◆ Information provided
============================================================

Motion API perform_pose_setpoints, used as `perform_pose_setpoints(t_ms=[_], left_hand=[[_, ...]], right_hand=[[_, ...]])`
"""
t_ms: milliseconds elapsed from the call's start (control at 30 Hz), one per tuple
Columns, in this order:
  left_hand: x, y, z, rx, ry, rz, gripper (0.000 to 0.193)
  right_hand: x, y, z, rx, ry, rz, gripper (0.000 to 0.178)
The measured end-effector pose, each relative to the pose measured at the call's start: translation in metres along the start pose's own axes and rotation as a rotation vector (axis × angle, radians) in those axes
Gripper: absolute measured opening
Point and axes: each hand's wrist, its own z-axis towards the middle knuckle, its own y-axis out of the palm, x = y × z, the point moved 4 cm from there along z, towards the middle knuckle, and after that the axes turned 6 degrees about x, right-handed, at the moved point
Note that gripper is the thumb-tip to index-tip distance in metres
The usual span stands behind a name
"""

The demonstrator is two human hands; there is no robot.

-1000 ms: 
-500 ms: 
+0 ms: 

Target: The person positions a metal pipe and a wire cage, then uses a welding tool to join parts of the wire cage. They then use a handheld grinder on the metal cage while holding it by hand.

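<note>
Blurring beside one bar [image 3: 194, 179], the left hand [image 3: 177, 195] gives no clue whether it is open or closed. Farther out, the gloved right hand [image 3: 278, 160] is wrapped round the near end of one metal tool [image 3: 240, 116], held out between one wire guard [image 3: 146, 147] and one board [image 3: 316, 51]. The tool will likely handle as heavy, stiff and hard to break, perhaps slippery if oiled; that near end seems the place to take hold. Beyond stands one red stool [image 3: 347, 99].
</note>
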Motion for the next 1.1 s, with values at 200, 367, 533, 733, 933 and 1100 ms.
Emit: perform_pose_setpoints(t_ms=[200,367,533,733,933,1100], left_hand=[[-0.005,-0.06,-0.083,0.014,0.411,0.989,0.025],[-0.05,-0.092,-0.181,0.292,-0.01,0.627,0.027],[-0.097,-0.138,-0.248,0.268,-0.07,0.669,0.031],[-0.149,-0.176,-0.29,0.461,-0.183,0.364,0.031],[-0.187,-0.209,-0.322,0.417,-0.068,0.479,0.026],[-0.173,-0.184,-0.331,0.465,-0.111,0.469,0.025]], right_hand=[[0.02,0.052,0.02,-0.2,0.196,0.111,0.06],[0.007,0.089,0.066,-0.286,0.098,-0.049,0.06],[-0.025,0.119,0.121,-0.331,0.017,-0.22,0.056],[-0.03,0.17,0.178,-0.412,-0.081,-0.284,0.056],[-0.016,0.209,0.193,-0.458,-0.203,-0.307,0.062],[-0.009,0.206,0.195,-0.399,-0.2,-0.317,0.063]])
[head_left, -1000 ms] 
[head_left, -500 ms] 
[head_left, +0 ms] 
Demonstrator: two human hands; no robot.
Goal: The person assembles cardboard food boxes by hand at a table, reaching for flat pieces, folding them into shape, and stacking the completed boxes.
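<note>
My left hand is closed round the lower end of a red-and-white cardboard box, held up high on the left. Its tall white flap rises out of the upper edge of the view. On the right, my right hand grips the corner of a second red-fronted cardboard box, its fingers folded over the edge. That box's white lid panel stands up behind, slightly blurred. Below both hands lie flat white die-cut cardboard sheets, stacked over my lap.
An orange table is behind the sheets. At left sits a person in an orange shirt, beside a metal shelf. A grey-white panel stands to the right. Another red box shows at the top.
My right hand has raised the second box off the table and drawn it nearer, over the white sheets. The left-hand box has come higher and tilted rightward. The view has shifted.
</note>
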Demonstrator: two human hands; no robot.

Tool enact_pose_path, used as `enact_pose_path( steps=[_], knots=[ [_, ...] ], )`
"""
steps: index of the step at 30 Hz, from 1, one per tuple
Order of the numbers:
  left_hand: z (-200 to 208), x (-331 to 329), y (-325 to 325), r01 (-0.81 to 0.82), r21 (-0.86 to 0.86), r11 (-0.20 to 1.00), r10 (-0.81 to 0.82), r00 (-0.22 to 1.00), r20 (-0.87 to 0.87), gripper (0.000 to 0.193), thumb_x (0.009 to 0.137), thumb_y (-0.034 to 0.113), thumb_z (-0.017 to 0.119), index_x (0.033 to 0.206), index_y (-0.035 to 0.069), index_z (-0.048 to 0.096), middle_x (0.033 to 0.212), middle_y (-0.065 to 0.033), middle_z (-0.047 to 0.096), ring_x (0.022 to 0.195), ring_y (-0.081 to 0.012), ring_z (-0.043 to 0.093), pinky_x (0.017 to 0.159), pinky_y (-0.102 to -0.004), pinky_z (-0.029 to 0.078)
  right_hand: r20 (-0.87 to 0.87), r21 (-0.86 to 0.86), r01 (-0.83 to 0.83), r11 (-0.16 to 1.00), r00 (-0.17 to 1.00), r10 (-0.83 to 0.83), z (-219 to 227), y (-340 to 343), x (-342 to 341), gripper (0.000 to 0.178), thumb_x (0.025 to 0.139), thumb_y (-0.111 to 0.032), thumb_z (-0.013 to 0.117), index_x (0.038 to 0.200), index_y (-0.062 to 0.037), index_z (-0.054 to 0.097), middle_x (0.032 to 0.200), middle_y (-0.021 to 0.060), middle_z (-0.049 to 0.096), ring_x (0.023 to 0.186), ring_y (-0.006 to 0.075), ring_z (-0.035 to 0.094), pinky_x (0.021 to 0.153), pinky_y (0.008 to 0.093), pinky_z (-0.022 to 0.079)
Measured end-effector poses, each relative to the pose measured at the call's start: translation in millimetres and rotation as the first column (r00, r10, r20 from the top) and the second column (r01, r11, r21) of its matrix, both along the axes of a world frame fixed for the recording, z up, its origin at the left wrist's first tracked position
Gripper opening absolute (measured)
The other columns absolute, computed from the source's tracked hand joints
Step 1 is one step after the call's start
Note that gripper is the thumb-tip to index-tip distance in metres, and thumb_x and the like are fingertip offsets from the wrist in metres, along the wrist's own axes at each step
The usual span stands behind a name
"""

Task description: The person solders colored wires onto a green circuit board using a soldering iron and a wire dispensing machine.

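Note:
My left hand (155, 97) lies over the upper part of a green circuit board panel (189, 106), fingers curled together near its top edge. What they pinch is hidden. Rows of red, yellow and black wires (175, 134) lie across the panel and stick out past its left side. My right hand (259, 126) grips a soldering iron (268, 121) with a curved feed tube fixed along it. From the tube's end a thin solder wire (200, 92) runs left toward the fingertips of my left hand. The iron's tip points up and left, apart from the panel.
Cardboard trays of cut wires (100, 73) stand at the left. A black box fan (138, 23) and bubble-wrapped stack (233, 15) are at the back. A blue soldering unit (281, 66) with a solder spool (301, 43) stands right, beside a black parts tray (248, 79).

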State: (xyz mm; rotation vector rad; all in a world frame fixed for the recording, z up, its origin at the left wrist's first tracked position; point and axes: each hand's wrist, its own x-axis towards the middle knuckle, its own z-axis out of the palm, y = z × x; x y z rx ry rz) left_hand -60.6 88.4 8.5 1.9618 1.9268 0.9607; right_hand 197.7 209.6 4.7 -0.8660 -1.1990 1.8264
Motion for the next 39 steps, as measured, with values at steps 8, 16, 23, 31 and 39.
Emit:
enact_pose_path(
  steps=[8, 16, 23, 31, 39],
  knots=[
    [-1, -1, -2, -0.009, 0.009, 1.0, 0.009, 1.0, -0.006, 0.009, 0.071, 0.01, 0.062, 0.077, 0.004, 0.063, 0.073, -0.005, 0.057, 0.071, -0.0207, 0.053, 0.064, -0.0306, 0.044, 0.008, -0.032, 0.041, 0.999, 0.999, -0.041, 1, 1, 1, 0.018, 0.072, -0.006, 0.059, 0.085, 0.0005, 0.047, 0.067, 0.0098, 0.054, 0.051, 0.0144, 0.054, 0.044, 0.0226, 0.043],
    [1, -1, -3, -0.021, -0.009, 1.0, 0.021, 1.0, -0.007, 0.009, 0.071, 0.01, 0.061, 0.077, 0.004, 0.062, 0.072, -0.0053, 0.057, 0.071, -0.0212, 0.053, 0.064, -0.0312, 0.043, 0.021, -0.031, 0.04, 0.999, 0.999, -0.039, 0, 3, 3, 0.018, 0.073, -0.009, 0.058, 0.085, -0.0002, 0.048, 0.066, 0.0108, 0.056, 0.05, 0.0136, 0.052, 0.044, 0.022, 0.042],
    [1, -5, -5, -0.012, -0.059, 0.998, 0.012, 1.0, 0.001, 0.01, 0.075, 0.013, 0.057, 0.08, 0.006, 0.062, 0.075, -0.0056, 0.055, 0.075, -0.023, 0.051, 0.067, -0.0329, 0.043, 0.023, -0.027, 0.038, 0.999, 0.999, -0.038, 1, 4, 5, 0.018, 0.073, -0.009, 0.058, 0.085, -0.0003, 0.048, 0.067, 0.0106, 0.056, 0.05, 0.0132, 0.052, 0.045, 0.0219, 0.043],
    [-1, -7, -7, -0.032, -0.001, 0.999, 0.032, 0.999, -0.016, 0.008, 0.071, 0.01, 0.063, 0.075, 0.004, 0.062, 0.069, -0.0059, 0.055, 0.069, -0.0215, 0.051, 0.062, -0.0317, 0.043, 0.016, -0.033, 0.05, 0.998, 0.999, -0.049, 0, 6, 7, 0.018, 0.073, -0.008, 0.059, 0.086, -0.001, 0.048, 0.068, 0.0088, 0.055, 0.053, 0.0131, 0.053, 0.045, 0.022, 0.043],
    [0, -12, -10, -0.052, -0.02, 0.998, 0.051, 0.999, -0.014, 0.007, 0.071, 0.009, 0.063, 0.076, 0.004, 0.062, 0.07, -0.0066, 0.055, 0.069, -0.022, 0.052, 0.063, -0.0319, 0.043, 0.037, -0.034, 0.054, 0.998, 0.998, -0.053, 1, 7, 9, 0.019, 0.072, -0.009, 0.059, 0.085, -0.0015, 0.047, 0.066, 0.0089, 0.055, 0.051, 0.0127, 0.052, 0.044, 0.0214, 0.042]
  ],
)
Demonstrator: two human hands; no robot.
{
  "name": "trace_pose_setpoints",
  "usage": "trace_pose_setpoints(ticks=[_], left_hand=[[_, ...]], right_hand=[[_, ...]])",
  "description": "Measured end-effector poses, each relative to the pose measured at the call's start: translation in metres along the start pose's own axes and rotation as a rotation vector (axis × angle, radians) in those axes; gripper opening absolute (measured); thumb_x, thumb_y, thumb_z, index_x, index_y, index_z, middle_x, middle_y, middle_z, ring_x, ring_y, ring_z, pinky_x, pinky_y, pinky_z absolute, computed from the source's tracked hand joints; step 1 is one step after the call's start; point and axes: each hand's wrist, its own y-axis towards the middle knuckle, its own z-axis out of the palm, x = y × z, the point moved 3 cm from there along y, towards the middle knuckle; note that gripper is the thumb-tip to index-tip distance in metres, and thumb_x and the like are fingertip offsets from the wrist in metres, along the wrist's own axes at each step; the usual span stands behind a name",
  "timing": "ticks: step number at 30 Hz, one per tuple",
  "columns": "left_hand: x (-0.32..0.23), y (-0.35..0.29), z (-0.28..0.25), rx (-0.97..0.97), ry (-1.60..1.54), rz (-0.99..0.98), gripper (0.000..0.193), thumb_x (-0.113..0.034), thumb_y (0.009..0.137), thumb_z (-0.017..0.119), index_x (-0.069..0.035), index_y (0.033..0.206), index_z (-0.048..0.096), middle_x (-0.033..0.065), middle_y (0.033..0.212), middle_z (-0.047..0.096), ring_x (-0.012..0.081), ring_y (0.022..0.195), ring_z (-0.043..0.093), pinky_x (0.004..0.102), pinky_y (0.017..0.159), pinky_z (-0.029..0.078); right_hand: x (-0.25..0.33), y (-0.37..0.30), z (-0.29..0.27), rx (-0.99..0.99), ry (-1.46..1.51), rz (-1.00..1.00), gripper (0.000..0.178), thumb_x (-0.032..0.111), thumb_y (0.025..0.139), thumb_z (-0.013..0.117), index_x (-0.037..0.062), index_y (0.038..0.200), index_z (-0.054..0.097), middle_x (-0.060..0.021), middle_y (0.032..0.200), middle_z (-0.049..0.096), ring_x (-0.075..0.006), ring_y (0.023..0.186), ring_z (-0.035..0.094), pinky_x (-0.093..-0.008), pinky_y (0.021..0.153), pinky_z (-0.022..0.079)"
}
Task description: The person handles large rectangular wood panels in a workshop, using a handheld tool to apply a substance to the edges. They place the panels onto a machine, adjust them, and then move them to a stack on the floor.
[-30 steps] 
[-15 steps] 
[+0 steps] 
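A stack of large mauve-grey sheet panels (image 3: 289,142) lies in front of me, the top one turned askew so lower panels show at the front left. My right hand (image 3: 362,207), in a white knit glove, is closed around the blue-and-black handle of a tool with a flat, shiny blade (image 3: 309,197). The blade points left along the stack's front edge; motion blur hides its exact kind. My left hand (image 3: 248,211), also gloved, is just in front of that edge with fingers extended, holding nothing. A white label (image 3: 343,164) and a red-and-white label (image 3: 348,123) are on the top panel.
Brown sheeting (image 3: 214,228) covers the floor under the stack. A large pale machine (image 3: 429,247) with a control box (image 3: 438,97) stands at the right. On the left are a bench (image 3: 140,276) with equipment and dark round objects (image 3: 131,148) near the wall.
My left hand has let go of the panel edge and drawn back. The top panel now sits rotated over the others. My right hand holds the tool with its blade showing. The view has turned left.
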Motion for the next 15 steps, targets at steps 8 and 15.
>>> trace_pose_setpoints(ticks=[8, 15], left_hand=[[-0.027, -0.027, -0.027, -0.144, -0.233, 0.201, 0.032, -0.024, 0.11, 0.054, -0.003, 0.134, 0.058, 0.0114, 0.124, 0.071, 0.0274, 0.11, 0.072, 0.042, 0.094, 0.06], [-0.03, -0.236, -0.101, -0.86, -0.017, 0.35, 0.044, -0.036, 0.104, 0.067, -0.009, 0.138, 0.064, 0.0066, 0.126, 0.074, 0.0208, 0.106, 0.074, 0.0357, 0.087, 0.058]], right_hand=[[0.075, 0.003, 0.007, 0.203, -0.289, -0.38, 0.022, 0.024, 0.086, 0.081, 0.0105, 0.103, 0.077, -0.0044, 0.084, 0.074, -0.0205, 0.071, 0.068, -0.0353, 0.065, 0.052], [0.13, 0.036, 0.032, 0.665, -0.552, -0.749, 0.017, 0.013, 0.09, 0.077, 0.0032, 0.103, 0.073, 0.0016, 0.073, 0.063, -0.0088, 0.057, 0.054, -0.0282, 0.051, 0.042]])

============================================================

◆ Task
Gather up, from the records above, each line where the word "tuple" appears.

◆ Written solution
t_ms: milliseconds elapsed from the call's start (control at 30 Hz), one per tuple
steps: index of the step at 30 Hz, from 1, one per tuple
  "timing": "ticks: step number at 30 Hz, one per tuple",

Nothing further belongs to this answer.